# anybody really believe melo will be an allstar?



## pac4eva5 (Dec 29, 2005)

of course he obviously deserves it and got ROBBED last year, yet this year might seem even harder!

dirk - lock
tmac - lock
garnett - lock
duncan - lock
gasol - center last year, but with the return of amare, all the centers seemed locked up
artest
brand 
marion

thank god for this team usa thing. hopefully he gets the respect he deserves...but this is still gonna be a toss up most likely...


----------



## nbanoitall (May 21, 2004)

sure garnetts a lock? that team isnt looking all that great. McCants is down.

not a playoff team.

you seen Melo in Japan. nobody is coming into the season hotter


----------



## cpawfan (Jun 20, 2004)

Melo's 28, 7 & 4 will get him on the All Star Team


----------



## Avalanche (Nov 17, 2005)

nbanoitall said:


> sure garnetts a lock? that team isnt looking all that great. McCants is down.
> 
> not a playoff team.
> 
> you seen Melo in Japan. nobody is coming into the season hotter


Garnett is as much of a lock as Duncan or Tmac, he was so close to being named a starter last season, barely any votes in it.
Tmacs health is always an issue and duncans stats have been on steady decline.
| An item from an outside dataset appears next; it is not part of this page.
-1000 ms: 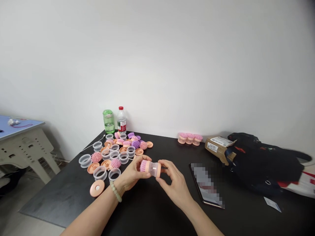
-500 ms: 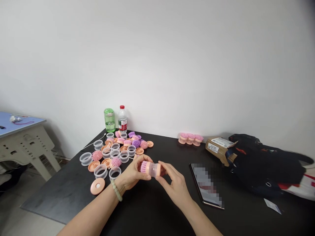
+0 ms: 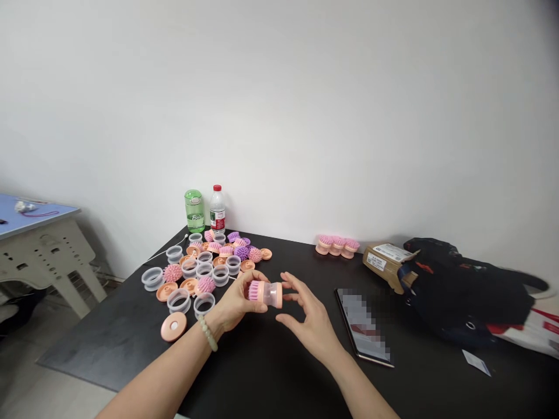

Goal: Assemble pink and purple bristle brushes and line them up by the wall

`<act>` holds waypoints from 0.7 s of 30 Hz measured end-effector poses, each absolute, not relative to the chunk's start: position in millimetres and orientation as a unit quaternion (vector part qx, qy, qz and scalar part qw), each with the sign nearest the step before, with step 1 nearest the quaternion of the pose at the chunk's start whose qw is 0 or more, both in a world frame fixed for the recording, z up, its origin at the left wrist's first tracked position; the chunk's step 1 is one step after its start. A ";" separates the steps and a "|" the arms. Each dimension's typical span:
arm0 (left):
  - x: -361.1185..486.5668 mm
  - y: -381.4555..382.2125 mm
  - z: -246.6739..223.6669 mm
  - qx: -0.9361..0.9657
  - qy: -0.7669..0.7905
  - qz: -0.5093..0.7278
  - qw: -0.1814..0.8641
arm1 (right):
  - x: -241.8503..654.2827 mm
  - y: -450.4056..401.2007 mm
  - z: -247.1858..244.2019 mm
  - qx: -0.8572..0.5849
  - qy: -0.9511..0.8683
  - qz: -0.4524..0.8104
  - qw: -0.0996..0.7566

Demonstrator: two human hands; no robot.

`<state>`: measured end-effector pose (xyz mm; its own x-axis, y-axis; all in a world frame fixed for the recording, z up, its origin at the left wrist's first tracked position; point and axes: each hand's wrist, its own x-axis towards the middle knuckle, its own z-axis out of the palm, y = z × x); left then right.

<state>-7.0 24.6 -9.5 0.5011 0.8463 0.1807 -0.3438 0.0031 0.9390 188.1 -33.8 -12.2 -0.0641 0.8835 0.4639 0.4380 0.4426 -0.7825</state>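
Brush [image 3: 271, 294]: sideways above the black table [image 3: 271, 372], pink bristles [image 3: 254, 290] toward nine o'clock, peach base [image 3: 279, 295] toward three.
Left hand [image 3: 236, 305]: from my end I see thumb and fingers curled round the bristle end, as half a second ago.
Right hand [image 3: 315, 320]: fingers now spread wide, gripping nothing, just beside the base they pinched then (whether one fingertip grazes it, I can't tell).
Clear rings [image 3: 154, 286]: scattered toward ten o'clock among pink heads [image 3: 173, 272], seemingly unmoved.
Three standing brushes [image 3: 336, 248]: two o'clock, in a row.
Phone [image 3: 360, 326]: between three and four.
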 end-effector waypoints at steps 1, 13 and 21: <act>-7.1 25.3 -10.3 0.547 0.231 0.443 0.671 | 187.9 -33.6 -12.8 -0.480 -0.692 0.221 0.491; -7.6 23.2 -6.2 0.556 0.235 0.431 0.671 | 188.6 -32.1 -13.7 -0.494 -0.699 0.213 0.471; -5.5 26.3 -16.4 0.580 0.239 0.405 0.665 | 193.2 -31.8 -10.7 -0.509 -0.685 0.223 0.470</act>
<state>-5.5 26.3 -16.4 0.5578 0.8160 0.1518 -0.2620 -0.0004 0.9651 193.2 -31.8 -10.7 -0.0396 0.9081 0.4169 0.4881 0.3816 -0.7849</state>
i hope melo gets in, im a big fan... but i hope more that its not at the expense of KG


----------



## GNG (Aug 17, 2002)

Gasol won't make it this year. He's out three months (that's optimistic - it'll probably be closer to four) with a fractured foot.

Artest is now Western Conference-eligible now though. Not to mention Amare returning. The forward talent is just ridiculous in this conference. 

But I think Melo's going to make it this year. He's made some tremendous strides in his game in the past 12 months. He wasn't head-and-shoulders better than all the other superstars on Team USA, but he was probably the leader in the conversation. And clearly the most reliable scoring option.


----------



## mmmdk (Jul 16, 2002)

cpawfan said:


> Melo's 28, 7 & 4 will get him on the All Star Team


Yes it would! I just don't see the 7 rebounds average as plausible: Melo 27, 5, 4.


----------



## SuperMascotRocky (Dec 1, 2004)

T-mac is not a lock
Melo was better last year and will be again this year 
He is the best SF in the West. He is a lock.


----------



## pac4eva5 (Dec 29, 2005)

of course tmac, garnett, duncan, and dirk are locks! they will get voted in no matter what happens. thats just how it is...


----------



## nbanoitall (May 21, 2004)

Avalanche said:


> Garnett is as much of a lock as Duncan or Tmac, he was so close to being named a starter last season, barely any votes in it.
> Tmacs health is always an issue and duncans stats have been on steady decline.
> 
> i hope melo gets in, im a big fan... but i hope more that its not at the expense of KG


right now garnett is in no mans land. Dirk is going to get voted in at PF. Carmelo's popularity is now soaring enough that he could be voted in as the western conference starting small foward (yes it really could happen). Kobe is the 2. Nash the one. And Ming will be the center.

Garnett is an all star in my opinion, but the team is horrible at the moment so he has that going against him. If Garnett for some reason doesnt make the team, its highly unlikely that Melo is the cause.


----------



## jericho (Jul 12, 2002)

The talent is ridiculously deep. Anything could happen. The chances that at least one of these star forwards has an off-year due to injury are pretty reasonable. Also, someone's team is bound to perform below hopes/expectations, and that will hurt their all-star stock. 

But I think nbanoitall has hit the nail on the head. The most likely way for Anthony to make the team this year is to have fans vote him in as a starter, which wouldn't be improbable if voting was happening within the next month. 

We'll have to see what the season brings...


----------



## SuperMascotRocky (Dec 1, 2004)

pac4eva5 said:


> of course tmac, garnett, duncan, and dirk are locks! they will get voted in no matter what happens. thats just how it is...



Four forwards cannot be voted in


----------



## jericho (Jul 12, 2002)

SuperMascotRocky said:


> Four forwards cannot be voted in


Bingo. The question is whether coaches would select Anthony over any of those four players. If not, his chances rest on his popularity among fans.

Personally, I don't care about his all-star fate. I'm thrilled he's having such a great summer, and look forward to him getting an upbeat start on the season.


----------